Trace hooks and FreeRTOS+Trace - Time & Space Complexity
When using trace hooks and FreeRTOS+Trace, we want to know how adding tracing affects the program's speed.
We ask: How does tracing change the time the system takes as tasks run?
Analyze the time complexity of the following trace hook code snippet.
void traceTASK_SWITCHED_IN(void) {
// Called every time a task starts running
recordTaskSwitchIn(xTaskGetCurrentTaskHandle());
}
void recordTaskSwitchIn(TaskHandle_t task) {
// Log task switch event
traceBuffer[traceIndex++] = task;
}
This code logs each task switch by recording the current task handle into a buffer.
Identify the loops, recursion, array traversals that repeat.
- Primary operation: Recording a task switch event into a buffer.
- How many times: Once every time the scheduler switches tasks.
Each task switch adds one operation to record the event.

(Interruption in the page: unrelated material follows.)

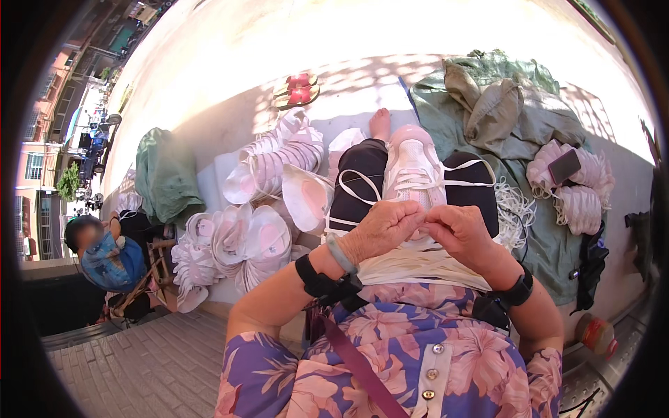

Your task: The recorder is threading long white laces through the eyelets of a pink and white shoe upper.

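Between my knees, toe pointing away, rests a white and pale pink sneaker (411, 159) that is partly laced. A white shoelace (359, 172) loops out from it over both dark trouser legs. My left hand (387, 226) is closed at the sneaker's near end, pinching the shoelace. Opposite it, my right hand (460, 231) pinches too, its fingertips meeting the left ones on the lace; the exact grip is partly hidden. Below both hands, a bundle of loose flat laces (418, 268) lies across my lap.
Stacked white and pink shoe uppers (268, 240) lie to the left, beside a green sack (167, 174). On the right are green cloth (550, 244), tangled laces (514, 212) and a phone (564, 167) on bundled uppers. Red sandals (300, 90) lie ahead. A person (115, 258) sits far left.
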A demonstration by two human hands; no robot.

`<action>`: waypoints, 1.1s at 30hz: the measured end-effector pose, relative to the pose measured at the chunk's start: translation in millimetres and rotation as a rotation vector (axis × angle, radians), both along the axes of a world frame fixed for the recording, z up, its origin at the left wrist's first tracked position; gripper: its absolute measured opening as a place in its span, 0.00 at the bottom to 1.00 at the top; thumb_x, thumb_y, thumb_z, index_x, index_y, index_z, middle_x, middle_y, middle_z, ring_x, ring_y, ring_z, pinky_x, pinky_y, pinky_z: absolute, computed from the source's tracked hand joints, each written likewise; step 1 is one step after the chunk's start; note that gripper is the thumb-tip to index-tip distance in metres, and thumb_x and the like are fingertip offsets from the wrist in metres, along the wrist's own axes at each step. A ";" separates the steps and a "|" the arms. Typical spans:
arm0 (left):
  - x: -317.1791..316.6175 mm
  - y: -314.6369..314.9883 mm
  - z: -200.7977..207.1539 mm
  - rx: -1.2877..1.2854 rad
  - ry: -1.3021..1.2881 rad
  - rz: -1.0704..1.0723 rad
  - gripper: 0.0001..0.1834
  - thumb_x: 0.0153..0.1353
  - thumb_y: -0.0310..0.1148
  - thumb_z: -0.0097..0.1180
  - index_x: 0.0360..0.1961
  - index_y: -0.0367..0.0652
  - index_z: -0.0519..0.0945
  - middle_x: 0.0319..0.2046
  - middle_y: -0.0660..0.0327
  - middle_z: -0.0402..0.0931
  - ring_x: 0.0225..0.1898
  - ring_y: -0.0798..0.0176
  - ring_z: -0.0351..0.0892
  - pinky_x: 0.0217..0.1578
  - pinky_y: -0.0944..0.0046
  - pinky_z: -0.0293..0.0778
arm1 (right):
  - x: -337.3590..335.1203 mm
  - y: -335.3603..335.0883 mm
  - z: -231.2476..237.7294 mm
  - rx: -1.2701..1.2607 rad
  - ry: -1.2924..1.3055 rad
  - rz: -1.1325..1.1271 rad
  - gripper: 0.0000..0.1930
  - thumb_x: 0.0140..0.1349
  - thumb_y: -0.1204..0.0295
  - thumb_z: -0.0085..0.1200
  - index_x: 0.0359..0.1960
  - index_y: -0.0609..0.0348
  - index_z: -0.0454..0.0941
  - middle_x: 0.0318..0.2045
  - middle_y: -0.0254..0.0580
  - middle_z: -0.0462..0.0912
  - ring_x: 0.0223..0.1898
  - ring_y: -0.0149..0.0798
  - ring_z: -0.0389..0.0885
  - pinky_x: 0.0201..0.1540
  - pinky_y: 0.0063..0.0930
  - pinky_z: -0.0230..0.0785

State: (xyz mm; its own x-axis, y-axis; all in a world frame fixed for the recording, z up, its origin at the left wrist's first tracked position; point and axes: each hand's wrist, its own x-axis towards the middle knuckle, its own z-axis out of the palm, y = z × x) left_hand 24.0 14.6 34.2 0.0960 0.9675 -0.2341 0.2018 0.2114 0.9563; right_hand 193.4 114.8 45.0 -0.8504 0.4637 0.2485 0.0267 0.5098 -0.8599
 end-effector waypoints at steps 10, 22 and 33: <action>-1.1 -6.5 -7.8 -0.112 -0.084 -0.028 0.09 0.64 0.31 0.50 0.38 0.36 0.76 0.27 0.71 0.73 0.27 0.80 0.69 0.29 0.76 0.69 | 0.8 1.6 -16.6 -0.115 -0.037 0.069 0.04 0.57 0.79 0.49 0.34 0.60 0.71 0.19 0.51 0.74 0.23 0.54 0.76 0.24 0.35 0.67; 10.2 -8.0 -6.9 0.373 0.496 0.076 0.04 0.51 0.27 0.57 0.28 0.37 0.77 0.24 0.58 0.74 0.27 0.62 0.76 0.28 0.65 0.70 | -1.2 5.9 -25.9 -0.028 -0.038 -0.001 0.05 0.54 0.78 0.51 0.32 0.59 0.71 0.20 0.49 0.74 0.23 0.52 0.76 0.25 0.35 0.66; 3.7 12.2 -26.8 0.621 1.044 0.152 0.05 0.44 0.27 0.56 0.25 0.38 0.77 0.48 0.50 0.69 0.52 0.44 0.65 0.49 0.45 0.60 | -3.9 13.8 -39.9 0.524 -0.031 -0.134 0.11 0.44 0.75 0.58 0.31 0.56 0.73 0.45 0.44 0.70 0.52 0.49 0.66 0.49 0.42 0.59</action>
State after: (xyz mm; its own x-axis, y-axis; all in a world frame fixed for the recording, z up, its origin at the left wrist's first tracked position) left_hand 27.7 26.8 7.4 0.0149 0.9274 0.3739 0.9454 -0.1349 0.2968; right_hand 189.5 128.6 5.1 -0.8028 0.3898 0.4513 0.1425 0.8603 -0.4895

| Input Size (n) | Approx. Operations |
|---|---|
| 10 task switches | 10 record operations |
| 100 task switches | 100 record operations |
| 1000 task switches | 1000 record operations |
Pattern observation: The number of operations grows directly with the number of task switches.
Time Complexity: O(n)
This means the time spent tracing grows linearly with how many task switches happen.
[X] Wrong: "Trace hooks run once and do not affect performance much."
[OK] Correct: Trace hooks run every task switch, so their cost adds up as switches increase.
Understanding how tracing affects time helps you explain performance trade-offs in real-time systems clearly and confidently.
"What if the trace hook also logged extra data with each switch? How would the time complexity change?"